ItsNOWandFOREVER said:


> Im also not a trainer, so in this case not my fault! People can say no its you its you but if im asking my horse to do something and hes either not doing it, or doing the opposite.. Its him. He is doing what he wants. Even if im just sitting there.. He will sidepass without me asking!


I didn't say you were a trainer.. I said you needed one.


----------



## ItsNOWandFOREVER (Dec 29, 2012)

nvr2many said:


> Nope, you are not! Just had to tease ya is all, :lol:........ listens great but refuses, bah ha ha.


Sorry *used to listen great* used to do whatever i asked! Hes learning bad habbits.


----------



## ItsNOWandFOREVER (Dec 29, 2012)

Skyseternalangel said:


> I didn't say you were a trainer.. I said you needed one.


I agree.

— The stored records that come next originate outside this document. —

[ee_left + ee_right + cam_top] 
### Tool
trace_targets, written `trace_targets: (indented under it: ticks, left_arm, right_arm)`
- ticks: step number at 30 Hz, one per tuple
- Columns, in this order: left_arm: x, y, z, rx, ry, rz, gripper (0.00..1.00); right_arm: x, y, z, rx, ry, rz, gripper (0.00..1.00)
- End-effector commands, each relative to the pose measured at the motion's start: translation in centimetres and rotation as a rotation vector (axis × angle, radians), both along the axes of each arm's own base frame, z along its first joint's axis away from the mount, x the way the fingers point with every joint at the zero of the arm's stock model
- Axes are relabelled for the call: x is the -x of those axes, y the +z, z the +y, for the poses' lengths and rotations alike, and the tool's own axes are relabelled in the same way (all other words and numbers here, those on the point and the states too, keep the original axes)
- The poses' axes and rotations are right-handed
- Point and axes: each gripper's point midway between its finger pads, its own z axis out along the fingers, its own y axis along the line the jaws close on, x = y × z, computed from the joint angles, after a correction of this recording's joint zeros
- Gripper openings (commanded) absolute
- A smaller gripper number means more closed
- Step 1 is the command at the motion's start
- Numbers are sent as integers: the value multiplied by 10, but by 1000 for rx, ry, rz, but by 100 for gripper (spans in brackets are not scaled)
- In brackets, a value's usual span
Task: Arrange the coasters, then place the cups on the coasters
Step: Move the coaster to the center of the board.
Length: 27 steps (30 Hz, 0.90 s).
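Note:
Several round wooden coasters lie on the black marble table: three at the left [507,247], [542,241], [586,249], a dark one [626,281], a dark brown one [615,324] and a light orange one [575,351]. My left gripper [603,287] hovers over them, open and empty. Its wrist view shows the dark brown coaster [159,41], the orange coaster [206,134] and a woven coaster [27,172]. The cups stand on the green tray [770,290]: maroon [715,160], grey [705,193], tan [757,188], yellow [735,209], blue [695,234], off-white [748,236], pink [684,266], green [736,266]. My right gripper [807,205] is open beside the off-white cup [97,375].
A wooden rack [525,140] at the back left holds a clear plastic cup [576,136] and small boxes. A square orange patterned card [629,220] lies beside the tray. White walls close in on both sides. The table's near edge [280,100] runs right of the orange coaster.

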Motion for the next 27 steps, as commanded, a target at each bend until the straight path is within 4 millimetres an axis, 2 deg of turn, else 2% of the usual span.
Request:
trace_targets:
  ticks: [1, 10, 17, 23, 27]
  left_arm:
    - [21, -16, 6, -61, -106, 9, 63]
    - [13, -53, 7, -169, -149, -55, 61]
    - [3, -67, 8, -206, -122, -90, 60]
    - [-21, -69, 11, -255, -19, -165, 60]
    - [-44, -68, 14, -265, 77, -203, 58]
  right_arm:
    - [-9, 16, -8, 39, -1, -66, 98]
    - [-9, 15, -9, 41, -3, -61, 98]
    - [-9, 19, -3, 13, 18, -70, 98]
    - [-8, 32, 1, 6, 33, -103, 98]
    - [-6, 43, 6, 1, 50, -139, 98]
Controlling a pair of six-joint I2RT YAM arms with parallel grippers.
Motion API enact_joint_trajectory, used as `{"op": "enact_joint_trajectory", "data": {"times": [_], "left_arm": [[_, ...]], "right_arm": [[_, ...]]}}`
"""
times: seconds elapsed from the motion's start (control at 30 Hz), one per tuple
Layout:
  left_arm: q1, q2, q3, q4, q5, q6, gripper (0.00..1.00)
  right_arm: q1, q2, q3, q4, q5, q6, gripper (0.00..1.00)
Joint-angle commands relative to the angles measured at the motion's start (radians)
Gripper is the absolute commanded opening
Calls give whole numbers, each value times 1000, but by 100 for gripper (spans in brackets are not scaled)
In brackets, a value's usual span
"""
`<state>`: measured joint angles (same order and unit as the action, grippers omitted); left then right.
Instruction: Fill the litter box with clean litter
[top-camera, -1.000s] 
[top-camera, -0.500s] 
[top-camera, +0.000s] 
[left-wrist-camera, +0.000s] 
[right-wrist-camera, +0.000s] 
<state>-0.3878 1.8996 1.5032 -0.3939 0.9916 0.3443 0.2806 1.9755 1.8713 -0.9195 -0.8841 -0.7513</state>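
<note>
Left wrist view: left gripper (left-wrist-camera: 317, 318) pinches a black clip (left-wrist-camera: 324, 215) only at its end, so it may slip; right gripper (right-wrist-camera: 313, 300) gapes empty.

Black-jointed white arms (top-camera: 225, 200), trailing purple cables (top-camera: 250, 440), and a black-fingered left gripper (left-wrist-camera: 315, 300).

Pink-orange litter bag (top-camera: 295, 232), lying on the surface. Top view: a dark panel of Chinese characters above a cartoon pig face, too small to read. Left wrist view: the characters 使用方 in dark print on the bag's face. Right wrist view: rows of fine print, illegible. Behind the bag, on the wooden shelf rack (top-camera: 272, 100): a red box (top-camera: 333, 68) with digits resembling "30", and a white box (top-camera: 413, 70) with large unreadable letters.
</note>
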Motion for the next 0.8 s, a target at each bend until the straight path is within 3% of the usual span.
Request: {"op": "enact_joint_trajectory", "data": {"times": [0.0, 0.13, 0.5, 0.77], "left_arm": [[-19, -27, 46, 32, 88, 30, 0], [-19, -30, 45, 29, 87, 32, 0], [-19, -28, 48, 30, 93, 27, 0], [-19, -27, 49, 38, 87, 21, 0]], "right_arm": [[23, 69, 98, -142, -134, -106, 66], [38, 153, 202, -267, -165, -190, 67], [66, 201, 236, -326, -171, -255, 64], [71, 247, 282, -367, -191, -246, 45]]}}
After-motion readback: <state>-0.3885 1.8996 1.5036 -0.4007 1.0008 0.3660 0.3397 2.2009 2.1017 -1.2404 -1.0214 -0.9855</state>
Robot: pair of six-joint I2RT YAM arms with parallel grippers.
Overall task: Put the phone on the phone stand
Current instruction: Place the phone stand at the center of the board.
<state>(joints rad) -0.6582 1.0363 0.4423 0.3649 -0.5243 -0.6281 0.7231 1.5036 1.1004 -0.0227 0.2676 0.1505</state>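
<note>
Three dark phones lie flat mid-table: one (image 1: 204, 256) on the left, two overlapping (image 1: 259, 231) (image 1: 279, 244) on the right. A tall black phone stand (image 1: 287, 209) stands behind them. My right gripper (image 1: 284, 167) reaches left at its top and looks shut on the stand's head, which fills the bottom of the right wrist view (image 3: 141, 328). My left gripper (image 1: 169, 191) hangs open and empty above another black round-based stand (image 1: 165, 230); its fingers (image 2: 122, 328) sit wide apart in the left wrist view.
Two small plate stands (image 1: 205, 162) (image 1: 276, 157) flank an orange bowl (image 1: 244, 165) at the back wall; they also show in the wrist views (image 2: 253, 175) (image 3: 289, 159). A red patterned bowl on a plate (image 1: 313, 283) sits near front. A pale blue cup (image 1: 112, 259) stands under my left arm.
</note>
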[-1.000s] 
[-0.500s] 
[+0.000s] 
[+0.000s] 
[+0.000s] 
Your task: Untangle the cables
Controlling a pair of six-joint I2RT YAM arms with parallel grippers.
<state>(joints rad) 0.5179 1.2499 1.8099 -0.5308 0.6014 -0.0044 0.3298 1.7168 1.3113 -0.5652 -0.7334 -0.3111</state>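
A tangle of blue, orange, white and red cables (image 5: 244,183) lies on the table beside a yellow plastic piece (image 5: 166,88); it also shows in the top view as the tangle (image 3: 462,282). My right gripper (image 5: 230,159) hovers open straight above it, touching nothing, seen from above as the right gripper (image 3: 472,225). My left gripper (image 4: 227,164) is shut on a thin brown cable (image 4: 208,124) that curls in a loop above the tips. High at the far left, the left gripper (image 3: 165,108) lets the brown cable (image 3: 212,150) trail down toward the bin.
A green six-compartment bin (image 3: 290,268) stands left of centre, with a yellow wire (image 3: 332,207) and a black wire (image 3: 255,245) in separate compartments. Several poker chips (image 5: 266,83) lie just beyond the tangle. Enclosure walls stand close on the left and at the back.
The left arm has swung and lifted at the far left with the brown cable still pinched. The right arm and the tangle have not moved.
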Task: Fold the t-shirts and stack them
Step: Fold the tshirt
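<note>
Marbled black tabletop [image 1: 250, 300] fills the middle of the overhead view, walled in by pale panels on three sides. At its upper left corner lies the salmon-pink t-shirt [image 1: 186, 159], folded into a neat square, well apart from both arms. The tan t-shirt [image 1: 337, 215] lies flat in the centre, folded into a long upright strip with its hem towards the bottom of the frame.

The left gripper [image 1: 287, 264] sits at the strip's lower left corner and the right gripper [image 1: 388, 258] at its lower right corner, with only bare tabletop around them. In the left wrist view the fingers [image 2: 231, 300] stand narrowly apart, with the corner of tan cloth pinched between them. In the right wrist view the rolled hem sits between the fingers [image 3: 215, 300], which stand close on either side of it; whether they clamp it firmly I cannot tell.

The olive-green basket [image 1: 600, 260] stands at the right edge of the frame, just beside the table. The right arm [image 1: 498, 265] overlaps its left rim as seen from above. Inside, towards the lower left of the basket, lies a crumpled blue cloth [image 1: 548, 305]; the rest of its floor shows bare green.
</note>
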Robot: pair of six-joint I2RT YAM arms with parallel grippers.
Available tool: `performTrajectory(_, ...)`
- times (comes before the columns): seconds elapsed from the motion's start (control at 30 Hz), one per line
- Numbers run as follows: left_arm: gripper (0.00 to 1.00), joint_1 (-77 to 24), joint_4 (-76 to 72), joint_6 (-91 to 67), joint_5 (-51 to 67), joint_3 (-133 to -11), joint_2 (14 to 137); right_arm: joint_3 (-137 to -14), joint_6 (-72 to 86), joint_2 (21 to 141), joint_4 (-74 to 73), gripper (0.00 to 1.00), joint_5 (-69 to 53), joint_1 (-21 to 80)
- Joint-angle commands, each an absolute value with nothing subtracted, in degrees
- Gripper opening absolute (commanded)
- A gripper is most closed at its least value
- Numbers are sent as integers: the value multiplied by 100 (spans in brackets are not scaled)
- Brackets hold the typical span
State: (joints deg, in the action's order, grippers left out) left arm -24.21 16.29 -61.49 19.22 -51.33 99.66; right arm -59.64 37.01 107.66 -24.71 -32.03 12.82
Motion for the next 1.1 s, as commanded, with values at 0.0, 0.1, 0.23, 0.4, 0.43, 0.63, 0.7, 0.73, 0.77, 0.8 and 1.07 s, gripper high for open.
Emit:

I also think my trainer should have taught him a little more than he knows. He knew walk trot canter stop and back. Ive taught him halt to canter and somewhat leg pressure. For 800$ i should have gotten a little better of a horse.


----------



## DraftyAiresMum (Jun 1, 2011)

Sorry, ItsNOWandFOREVER, but every time you get on a horse, you are training it. Training it to listen to you or not, training it good habits or bad habits in what you will or will not tolerate.
_Posted via Mobile Device_


----------



## ItsNOWandFOREVER (Dec 29, 2012)

DraftyAiresMum said:


> Sorry, ItsNOWandFOREVER, but every time you get on a horse, you are training it. Training it to listen to you or not, training it good habits or bad habits in what you will or will not tolerate.
> _Posted via Mobile Device_


I dont tolerate anything! I will not accept my horse to be an ***! Thats why i fight it out with him, if i cant physically ride it out, i roundpen for a half hour!! He just, annoys me. Lol. I think i need a nice 15 year old calm trail quarter horse. Something easy.


----------



## DraftyAiresMum (Jun 1, 2011)

ItsNOWandFOREVER said:


> I dont tolerate anything! I will not accept my horse to be an ***! Thats why i fight it out with him, if i cant physically ride it out, i roundpen for a half hour!! He just, annoys me. Lol. I think i need a nice 15 year old calm trail quarter horse. Something easy.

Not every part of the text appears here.